**Action item:** Collect each line of the records containing the string "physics".

**Task material:**
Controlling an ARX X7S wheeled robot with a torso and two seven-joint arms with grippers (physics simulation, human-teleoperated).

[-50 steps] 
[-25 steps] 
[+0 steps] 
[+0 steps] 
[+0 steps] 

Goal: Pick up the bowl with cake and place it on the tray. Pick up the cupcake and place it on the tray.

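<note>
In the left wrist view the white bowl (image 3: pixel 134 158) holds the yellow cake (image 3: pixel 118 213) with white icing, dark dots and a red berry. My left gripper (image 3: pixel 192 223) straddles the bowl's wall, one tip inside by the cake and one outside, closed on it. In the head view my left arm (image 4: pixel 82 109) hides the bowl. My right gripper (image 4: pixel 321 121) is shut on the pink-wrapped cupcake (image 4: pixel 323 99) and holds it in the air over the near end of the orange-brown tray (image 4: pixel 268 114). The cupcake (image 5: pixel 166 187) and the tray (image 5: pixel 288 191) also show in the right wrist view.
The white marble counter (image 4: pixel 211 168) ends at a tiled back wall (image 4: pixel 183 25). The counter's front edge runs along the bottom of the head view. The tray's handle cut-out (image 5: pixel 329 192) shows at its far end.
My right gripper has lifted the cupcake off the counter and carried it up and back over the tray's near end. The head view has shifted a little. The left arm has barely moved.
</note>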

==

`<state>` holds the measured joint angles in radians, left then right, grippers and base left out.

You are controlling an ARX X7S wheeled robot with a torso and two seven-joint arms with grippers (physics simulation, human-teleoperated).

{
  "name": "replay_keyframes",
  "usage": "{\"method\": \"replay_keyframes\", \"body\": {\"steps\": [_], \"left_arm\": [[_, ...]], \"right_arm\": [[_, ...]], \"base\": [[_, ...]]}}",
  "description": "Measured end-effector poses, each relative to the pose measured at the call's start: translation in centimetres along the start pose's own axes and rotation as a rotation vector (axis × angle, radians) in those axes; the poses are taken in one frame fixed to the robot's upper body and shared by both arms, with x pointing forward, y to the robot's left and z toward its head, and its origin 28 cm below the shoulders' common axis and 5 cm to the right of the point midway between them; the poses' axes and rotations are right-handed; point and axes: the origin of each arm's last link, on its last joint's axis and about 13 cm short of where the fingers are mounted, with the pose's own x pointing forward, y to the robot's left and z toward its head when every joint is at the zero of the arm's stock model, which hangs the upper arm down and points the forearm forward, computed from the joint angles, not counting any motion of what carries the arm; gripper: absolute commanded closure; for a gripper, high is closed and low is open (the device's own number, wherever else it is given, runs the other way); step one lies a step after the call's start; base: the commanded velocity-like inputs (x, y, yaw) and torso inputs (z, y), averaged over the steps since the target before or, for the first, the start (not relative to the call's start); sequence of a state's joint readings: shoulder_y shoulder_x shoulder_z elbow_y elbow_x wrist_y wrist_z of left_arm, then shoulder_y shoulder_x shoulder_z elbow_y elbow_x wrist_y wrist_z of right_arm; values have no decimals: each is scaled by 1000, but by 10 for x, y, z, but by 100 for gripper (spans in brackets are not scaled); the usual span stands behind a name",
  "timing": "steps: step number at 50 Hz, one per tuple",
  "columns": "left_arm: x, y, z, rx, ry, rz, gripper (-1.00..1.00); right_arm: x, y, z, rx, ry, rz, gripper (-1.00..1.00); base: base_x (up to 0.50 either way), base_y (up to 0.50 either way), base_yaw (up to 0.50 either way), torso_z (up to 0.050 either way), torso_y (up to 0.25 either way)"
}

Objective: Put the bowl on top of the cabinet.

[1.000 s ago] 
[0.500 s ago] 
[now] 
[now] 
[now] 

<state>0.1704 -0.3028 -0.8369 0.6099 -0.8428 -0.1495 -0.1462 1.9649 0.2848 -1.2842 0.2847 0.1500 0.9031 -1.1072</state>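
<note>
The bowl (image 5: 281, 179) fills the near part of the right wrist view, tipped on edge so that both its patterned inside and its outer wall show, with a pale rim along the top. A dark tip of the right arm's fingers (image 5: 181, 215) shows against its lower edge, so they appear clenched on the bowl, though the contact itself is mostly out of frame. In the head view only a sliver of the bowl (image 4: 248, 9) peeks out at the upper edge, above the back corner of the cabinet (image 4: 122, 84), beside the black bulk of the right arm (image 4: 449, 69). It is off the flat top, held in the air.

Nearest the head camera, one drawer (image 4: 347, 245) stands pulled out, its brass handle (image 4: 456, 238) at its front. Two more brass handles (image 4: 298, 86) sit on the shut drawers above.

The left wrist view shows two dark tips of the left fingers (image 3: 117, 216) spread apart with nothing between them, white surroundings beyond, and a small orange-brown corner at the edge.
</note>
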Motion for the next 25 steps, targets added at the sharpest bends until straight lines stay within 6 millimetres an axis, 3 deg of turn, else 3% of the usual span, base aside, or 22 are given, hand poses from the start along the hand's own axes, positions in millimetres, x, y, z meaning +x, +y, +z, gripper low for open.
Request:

**Completed task:**
Controlling an ARX X7S wheeled robot with a torso and two seven-joint arms with grippers (physics simulation, human-teleoperated).
You are controlling an ARX X7S wheeled robot with a torso and two seven-joint arms with grippers (physics simulation, human-teleoperated).

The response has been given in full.